**TASK DESCRIPTION:**
Check every line below, and copy those that include "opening".

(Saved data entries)
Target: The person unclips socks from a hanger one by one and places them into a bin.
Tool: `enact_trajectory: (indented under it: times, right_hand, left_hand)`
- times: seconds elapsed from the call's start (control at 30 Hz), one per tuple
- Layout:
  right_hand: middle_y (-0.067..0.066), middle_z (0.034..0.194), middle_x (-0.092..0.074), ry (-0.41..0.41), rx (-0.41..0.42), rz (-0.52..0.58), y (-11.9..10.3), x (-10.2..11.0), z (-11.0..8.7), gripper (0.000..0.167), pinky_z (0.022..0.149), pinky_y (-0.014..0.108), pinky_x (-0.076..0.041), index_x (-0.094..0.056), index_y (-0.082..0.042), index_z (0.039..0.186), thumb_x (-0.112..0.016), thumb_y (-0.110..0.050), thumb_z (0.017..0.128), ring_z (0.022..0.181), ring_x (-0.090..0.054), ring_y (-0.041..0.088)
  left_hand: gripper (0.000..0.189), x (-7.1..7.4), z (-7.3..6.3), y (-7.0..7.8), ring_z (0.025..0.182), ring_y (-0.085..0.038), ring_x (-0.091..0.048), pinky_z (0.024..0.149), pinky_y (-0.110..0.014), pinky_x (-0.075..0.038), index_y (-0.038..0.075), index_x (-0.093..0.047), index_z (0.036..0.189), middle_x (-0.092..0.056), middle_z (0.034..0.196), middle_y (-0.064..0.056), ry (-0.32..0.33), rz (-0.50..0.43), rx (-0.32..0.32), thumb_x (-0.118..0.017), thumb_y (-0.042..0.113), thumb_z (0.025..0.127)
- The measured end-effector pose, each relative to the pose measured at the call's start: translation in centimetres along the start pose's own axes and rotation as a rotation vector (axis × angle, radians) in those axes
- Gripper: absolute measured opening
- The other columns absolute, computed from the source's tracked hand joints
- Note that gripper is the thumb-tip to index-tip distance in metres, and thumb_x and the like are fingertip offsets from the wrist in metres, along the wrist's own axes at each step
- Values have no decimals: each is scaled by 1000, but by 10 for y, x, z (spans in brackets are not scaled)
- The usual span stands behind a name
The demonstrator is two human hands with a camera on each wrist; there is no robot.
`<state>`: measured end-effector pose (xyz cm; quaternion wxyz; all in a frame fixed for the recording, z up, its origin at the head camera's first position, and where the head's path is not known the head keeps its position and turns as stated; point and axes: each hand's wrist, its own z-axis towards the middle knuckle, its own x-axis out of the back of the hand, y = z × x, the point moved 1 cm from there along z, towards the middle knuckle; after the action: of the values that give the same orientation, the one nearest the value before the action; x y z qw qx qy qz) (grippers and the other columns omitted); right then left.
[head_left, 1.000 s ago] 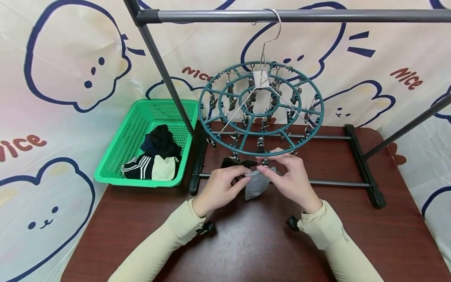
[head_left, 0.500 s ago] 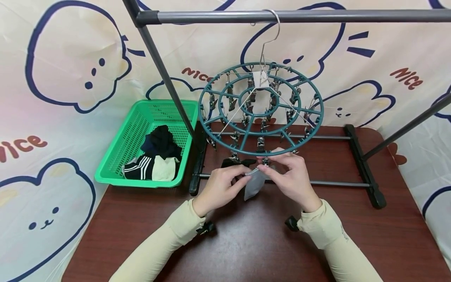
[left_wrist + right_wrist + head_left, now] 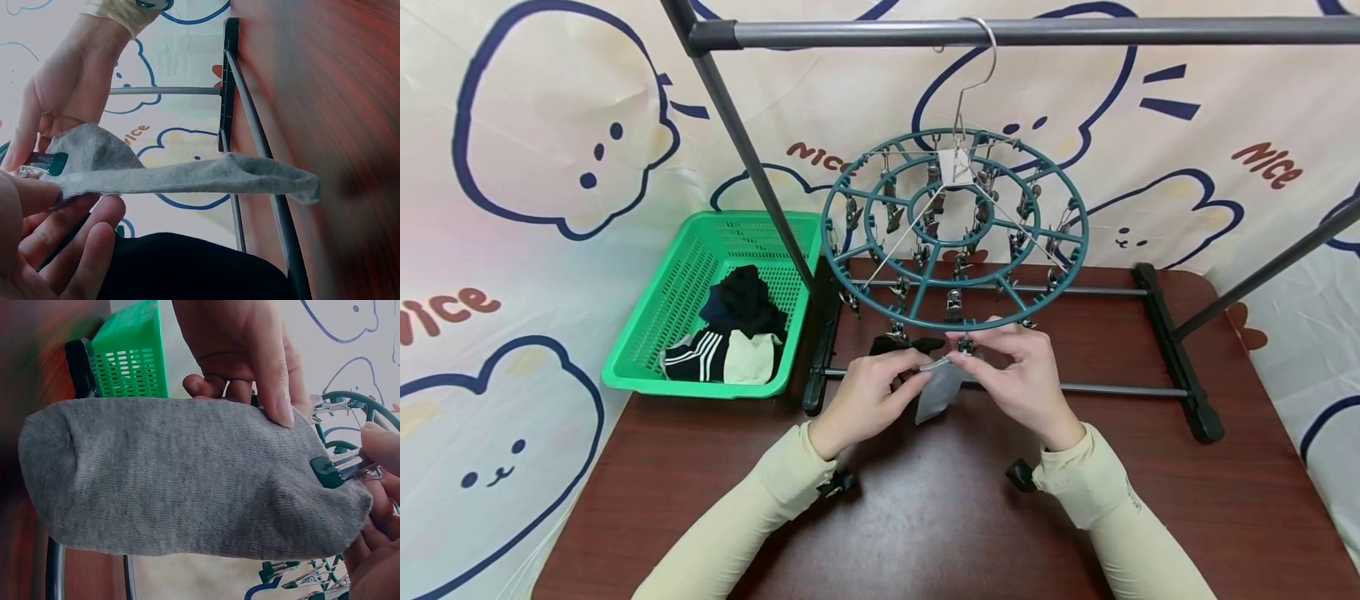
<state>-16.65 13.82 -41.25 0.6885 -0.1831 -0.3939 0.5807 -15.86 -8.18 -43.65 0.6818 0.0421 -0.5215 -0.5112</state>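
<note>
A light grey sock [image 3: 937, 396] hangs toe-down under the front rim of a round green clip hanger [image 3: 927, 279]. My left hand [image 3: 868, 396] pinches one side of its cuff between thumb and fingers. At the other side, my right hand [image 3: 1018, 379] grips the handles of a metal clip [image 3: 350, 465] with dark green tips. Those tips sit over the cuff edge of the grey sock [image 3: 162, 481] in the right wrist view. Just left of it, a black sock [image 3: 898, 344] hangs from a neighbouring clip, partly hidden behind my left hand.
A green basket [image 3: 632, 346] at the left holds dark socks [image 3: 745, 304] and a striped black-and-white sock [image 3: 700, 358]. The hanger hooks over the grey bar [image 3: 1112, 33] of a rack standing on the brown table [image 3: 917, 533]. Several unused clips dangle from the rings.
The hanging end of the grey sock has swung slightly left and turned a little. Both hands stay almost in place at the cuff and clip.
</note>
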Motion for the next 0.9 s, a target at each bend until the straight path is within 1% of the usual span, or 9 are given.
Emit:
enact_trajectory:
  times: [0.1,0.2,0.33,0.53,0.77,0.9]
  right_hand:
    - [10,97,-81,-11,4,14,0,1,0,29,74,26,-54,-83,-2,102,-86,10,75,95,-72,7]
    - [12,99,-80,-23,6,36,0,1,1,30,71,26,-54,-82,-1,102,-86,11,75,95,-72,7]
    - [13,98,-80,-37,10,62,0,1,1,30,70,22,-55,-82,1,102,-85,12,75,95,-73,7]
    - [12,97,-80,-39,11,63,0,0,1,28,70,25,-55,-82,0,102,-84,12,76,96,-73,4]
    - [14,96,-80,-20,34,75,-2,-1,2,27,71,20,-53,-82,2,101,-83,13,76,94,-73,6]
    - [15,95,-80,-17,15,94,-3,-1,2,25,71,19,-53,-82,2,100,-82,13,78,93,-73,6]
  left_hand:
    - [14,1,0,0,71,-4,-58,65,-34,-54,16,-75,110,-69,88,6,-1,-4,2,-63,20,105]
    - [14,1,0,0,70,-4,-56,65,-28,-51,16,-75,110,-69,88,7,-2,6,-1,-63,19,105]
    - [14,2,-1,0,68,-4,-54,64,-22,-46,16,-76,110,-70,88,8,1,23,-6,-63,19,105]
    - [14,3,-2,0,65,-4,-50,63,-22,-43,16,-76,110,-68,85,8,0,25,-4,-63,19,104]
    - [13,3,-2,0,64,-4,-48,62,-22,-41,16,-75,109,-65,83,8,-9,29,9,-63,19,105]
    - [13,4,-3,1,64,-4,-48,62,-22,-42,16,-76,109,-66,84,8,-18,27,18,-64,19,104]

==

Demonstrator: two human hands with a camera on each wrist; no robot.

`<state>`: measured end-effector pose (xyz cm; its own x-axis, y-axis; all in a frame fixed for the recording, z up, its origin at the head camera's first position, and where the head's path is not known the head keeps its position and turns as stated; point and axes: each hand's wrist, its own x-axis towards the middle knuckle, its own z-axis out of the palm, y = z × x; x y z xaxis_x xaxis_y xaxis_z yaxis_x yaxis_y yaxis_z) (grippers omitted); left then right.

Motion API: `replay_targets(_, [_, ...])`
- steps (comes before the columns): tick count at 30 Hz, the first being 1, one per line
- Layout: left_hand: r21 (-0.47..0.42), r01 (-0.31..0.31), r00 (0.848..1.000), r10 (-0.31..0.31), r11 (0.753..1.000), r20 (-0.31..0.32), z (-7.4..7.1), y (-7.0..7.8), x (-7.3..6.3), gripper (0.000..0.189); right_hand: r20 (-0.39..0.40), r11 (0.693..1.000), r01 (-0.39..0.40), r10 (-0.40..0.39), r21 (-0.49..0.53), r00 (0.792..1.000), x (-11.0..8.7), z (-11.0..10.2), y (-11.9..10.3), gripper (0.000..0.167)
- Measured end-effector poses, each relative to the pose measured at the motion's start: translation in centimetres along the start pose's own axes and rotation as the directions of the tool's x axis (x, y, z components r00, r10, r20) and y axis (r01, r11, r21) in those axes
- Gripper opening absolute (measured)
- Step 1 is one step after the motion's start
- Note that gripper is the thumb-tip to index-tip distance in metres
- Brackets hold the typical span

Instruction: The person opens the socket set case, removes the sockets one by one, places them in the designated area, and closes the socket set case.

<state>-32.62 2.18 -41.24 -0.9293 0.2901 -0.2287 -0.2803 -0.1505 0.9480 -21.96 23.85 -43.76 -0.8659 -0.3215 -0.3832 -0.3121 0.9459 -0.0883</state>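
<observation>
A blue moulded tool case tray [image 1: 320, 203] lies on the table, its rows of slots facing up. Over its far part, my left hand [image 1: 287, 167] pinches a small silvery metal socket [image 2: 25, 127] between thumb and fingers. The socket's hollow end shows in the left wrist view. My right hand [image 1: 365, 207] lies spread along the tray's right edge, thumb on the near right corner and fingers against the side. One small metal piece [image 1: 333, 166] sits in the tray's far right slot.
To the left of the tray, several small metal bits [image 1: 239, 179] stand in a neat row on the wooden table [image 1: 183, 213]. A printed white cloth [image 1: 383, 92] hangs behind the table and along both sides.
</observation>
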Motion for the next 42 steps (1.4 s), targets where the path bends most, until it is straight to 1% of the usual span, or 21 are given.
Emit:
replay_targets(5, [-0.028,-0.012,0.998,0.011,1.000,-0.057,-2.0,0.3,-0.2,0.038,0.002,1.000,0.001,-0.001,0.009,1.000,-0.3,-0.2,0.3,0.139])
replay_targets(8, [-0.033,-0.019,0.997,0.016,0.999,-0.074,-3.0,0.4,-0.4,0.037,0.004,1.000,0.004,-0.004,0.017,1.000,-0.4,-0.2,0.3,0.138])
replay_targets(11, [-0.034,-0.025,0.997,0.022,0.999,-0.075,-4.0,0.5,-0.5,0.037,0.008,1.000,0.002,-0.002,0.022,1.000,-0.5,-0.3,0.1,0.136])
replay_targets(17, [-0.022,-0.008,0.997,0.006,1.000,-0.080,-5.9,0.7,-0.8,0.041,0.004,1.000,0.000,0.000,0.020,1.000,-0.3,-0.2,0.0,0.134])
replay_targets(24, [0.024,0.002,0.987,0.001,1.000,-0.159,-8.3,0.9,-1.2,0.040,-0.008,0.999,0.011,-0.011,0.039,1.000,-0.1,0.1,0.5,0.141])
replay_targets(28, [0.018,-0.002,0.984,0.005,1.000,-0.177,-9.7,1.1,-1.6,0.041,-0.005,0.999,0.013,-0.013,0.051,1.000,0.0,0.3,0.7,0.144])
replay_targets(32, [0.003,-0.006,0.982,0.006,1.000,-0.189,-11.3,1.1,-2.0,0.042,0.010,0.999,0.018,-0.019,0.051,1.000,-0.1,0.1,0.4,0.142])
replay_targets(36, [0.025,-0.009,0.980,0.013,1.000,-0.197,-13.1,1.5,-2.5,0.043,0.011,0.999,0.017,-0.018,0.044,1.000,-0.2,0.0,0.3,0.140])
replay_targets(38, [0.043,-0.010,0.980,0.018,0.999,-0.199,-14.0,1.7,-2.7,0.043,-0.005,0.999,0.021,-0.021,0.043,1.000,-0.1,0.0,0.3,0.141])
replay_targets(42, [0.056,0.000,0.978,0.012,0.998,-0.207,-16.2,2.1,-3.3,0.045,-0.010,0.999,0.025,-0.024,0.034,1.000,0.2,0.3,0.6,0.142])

**TASK SOLUTION:**
- Gripper: absolute measured opening
- Gripper opening absolute (measured)

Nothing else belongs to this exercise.